Predefined layouts ANSIC, UnixDate, RFC3339 and others describe standard and convenient representations of the reference time. For more information about the formats and the definition of the reference time, see the documentation for ANSIC and the other constants defined by this package. Also, the executable example for Time.Format demonstrates the working of the layout string in detail and is a good reference.

Elements omitted from the value are assumed to be zero or, when zero is impossible, one, so parsing "3:04pm" returns the time corresponding to Jan 1, year 0, 15:04:00 UTC (note that because the year is 0, this time is before the zero Time). Years must be in the range 0000..9999. The day of the week is checked for syntax but it is otherwise ignored.

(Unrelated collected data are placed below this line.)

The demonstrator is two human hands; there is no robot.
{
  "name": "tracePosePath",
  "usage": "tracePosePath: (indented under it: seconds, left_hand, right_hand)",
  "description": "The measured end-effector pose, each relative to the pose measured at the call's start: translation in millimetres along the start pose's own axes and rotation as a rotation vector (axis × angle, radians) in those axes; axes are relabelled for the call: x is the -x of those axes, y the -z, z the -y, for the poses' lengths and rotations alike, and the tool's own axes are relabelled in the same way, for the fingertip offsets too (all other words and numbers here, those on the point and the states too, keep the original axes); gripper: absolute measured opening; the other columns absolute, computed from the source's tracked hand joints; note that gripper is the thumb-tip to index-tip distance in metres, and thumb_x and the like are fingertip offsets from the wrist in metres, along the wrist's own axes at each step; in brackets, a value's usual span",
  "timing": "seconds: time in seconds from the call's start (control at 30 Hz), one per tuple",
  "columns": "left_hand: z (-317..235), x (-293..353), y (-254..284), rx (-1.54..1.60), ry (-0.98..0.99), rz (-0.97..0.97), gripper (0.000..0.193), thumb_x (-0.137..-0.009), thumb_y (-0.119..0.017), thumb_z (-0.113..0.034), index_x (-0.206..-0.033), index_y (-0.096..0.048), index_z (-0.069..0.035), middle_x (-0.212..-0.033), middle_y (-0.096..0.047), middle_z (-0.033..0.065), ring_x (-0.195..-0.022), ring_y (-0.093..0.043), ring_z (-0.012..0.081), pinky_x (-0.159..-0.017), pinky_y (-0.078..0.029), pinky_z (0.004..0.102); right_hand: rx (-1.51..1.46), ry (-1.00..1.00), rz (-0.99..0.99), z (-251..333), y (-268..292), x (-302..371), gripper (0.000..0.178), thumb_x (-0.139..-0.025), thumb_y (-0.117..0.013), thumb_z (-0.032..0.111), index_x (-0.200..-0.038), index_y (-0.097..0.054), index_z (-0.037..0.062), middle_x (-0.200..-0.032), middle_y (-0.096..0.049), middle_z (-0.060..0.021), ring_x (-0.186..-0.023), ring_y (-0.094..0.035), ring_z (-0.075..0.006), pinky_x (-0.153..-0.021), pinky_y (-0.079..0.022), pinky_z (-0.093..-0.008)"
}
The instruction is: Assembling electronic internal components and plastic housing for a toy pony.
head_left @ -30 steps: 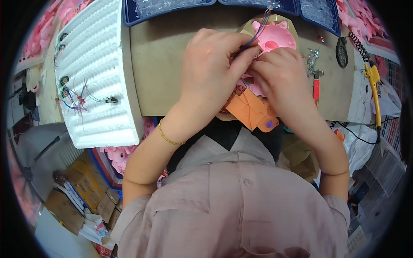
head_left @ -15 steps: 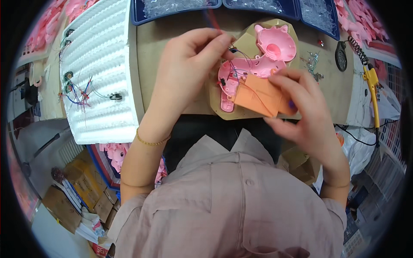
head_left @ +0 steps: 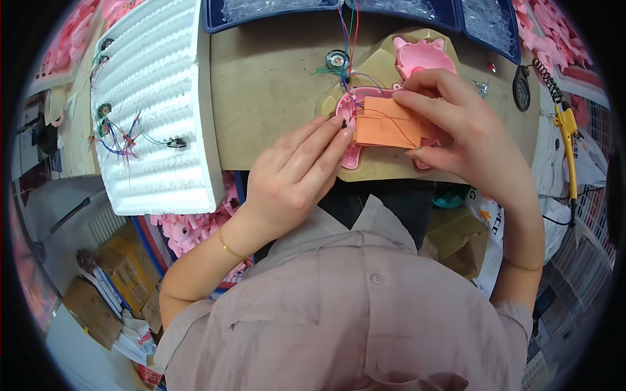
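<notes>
My right hand grips a flat orange block, thumb at its near edge and fingers at its far edge. The block lies over the body of a pink animal-shaped plastic shell half, hiding much of it. My left hand has its fingertips pressed together at a small black part at the shell's left edge. Thin red and blue wires run from the shell past a small round speaker on the table. Beneath the shell is a tan shaped holder.
A white ribbed foam tray with several wired speakers stands at left. Blue bins of clear plastic pieces line the back. At right are small screws, a black oval piece and a yellow tool on a coiled cord.
My left hand has come down from the wires to the shell's left edge. The orange block has been turned level over the shell, and the speaker now lies on the table.
</notes>
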State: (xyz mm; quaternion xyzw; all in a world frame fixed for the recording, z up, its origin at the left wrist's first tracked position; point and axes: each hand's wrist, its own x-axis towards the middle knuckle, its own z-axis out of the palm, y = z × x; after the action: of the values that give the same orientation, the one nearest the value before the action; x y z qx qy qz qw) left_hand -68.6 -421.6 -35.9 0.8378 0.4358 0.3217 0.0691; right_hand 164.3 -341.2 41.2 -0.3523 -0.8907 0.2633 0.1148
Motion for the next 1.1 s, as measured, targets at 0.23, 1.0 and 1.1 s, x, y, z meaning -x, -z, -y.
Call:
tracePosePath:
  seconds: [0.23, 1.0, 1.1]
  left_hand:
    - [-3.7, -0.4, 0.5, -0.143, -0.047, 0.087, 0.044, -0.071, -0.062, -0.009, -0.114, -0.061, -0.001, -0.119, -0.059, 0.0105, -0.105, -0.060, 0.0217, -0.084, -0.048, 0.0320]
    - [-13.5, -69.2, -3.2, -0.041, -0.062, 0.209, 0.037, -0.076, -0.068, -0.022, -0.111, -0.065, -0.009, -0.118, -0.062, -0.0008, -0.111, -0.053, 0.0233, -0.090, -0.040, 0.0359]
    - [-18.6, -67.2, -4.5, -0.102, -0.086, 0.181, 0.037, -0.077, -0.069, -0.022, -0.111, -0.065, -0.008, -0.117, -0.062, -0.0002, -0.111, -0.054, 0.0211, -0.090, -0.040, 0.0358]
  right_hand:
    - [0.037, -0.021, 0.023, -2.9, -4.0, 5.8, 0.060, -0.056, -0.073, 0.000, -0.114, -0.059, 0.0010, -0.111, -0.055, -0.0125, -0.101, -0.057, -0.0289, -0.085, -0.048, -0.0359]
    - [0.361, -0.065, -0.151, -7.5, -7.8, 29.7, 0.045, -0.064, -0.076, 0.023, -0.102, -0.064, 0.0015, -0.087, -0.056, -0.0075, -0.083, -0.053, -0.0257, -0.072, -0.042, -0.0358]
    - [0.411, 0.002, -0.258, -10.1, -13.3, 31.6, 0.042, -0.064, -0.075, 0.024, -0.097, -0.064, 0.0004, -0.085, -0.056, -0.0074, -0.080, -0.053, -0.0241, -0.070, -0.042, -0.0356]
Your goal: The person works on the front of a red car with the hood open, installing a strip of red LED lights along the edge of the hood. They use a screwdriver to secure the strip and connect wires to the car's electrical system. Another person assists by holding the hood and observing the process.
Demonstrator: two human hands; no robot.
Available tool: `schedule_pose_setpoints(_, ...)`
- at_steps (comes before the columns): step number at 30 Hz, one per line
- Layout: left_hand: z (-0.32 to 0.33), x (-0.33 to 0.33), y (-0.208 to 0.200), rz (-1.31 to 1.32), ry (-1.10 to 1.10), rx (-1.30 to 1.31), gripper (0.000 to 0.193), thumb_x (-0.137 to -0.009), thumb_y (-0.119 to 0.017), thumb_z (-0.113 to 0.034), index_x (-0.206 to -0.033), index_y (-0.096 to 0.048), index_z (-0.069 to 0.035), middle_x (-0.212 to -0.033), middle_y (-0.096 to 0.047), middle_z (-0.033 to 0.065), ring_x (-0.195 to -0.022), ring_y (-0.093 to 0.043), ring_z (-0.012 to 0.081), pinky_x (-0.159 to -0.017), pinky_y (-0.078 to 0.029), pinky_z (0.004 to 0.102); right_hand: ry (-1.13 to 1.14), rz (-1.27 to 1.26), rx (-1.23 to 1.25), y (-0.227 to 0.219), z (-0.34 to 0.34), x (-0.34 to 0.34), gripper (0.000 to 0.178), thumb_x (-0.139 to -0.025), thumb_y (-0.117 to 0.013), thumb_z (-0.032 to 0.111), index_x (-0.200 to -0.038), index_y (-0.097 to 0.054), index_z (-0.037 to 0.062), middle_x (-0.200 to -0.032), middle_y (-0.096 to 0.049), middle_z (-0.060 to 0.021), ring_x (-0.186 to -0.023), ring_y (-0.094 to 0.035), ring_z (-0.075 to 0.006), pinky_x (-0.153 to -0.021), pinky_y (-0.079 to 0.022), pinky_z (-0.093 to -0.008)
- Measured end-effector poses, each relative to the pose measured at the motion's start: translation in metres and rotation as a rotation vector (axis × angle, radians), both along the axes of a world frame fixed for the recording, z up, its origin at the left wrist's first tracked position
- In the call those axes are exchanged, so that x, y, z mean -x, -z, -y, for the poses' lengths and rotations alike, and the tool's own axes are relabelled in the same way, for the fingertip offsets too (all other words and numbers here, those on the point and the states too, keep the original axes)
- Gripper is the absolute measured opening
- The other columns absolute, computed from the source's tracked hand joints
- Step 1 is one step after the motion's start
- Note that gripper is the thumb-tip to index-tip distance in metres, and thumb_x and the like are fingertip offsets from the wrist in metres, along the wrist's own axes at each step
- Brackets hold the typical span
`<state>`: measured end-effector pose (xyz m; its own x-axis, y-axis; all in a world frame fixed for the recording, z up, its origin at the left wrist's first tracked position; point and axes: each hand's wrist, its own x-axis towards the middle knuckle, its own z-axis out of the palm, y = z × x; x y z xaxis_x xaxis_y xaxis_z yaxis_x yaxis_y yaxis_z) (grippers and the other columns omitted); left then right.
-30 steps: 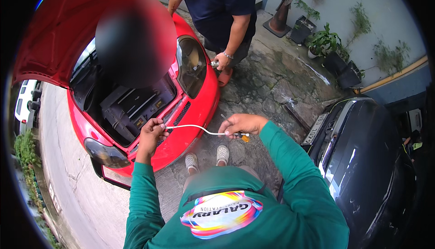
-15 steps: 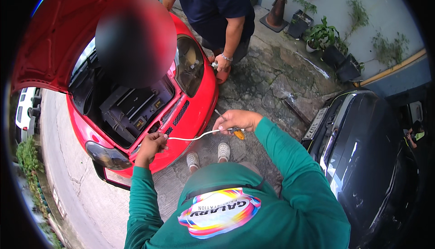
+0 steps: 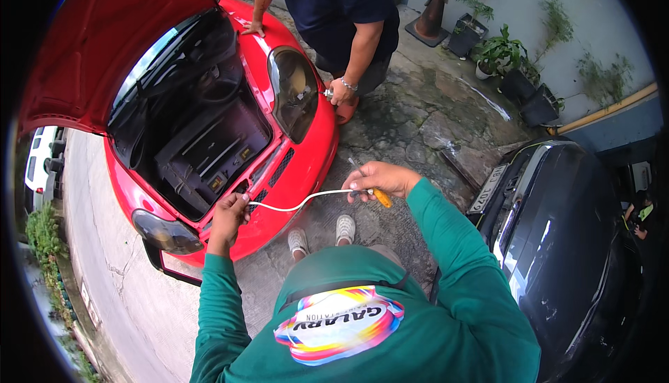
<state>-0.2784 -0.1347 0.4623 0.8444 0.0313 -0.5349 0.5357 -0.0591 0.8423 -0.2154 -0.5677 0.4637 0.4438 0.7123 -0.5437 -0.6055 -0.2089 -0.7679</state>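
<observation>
In the head view, a thin white cable [image 3: 286, 209], gently S-curved, stretches in mid-air by the front edge of the red car [image 3: 315, 157]. Black lettering on a multicoloured patch [image 3: 341, 324] marks the green shirt [image 3: 341, 271], and the dark car [image 3: 550, 237] bears a pale number plate [image 3: 487, 188]. The left hand [image 3: 228, 217] pinches the cable's left end; the right hand [image 3: 385, 178], wrist bent inward, grasps its right end and an orange-handled tool [image 3: 382, 198]

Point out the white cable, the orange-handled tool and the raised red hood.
White cable [image 3: 284, 210]: head view, on its bare middle stretch.
Orange-handled tool [image 3: 382, 198]: head view, on its handle.
Raised red hood [image 3: 87, 56]: head view, on its underside.
</observation>
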Motion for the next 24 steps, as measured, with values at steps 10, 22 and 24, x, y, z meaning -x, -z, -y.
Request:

For layouts specifying the two-digit year 06, a value NN >= 69 will be treated as 19NN and a value NN < 69 will be treated as 20NN.

In the absence of a time zone indicator, Parse returns a time in UTC.

When parsing a time with a zone offset like -0700, if the offset corresponds to a time zone used by the current location (Local), then Parse uses that location and zone in the returned time. Otherwise it records the time as being in a fabricated location with time fixed at the given zone offset.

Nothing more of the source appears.